A thorough reorganization of the Executive Departments was necessary, and should have been undertaken by the President before the war was even declared, but energy in administration was not a characteristic of Mr. Madison. He hesitated, delayed, postponed, and at length, as in the case of Robert Smith, he was dragged at the heels of men and events. Hardly a month had passed since the declaration of war, and Congress had adjourned on July 6 to meet again on the 3d November; Mr. Gallatin had just started for New York to seek for money, and the President had set out for his farm at Montpelier, when an express arrived with the news that General Hull had surrendered Detroit. What Mr. Gallatin thought of this affair may be inferred from the following extract of a letter to his wife:

GALLATIN TO HIS WIFE.

Washington, 31st August, 1812.

... Hull has in unaccountable manner surrendered all his troops (about 1800) prisoners of war to an inferior force. We have no direct accounts from him, but the fear of Indians for himself and the inhabitants is the probable cause of his not having extricated himself by retiring and abandoning the country. Proper measures for repairing the loss will be adopted; but how they will be executed by Eustis, no one can say....
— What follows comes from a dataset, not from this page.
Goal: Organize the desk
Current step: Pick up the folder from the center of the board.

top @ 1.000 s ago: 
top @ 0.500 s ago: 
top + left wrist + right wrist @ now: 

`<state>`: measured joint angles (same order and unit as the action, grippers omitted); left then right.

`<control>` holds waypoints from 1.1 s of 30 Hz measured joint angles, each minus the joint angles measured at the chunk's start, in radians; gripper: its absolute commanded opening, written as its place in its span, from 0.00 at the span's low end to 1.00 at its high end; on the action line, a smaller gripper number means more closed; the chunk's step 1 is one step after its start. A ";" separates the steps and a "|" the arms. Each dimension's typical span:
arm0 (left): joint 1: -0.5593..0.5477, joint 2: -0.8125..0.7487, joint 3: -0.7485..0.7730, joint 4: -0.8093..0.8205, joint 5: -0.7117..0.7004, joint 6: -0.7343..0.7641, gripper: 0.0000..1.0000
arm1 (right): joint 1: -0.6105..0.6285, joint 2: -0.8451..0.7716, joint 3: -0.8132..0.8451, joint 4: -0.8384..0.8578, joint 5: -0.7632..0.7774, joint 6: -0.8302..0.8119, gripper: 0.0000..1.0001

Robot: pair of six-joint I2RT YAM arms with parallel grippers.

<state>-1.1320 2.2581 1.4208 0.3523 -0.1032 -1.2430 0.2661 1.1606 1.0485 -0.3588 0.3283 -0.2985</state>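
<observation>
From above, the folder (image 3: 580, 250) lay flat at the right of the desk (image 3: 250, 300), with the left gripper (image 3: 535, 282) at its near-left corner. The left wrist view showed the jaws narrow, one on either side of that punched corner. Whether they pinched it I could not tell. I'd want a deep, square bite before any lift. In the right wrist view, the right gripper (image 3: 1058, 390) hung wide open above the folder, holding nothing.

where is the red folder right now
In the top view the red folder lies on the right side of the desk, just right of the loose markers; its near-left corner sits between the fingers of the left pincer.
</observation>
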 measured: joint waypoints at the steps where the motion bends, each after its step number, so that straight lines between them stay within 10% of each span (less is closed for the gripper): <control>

The disaster at Detroit made a change in the War Department inevitable, but the change was not yet made. Mr. Gallatin pressed it as necessary from a financial point of view. When he found that the army and navy estimates would require a loan of $21,000,000 for the year 1813, he wrote to the President as follows: “I think a loan to that amount to be altogether unattainable. From banks we can expect little or nothing, as they have already lent nearly to the full extent of their faculties. All that I could obtain this year from individual subscriptions does not exceed $3,200,000. There are but two practicable ways of diminishing the expenditure: 1, by confining it to necessary objects; 2, by introducing perfect system and suppressing abuses in the necessary branches. 1. In the War Department, to reduce the calls for militia, and, above all, to keep the control over those calls and other contingent expenses; in the Navy, to diminish greatly the number of gun-boats, and to strike off all supernumerary midshipmen, pursers, sailing-masters, and other unnecessary officers. 2. System requires skill in forming and decision in executing. But the preparing and executing such plans must rest almost exclusively with the heads of the Departments. I have no doubt that knowledge and talents would save several millions, and the necessary business be better done.”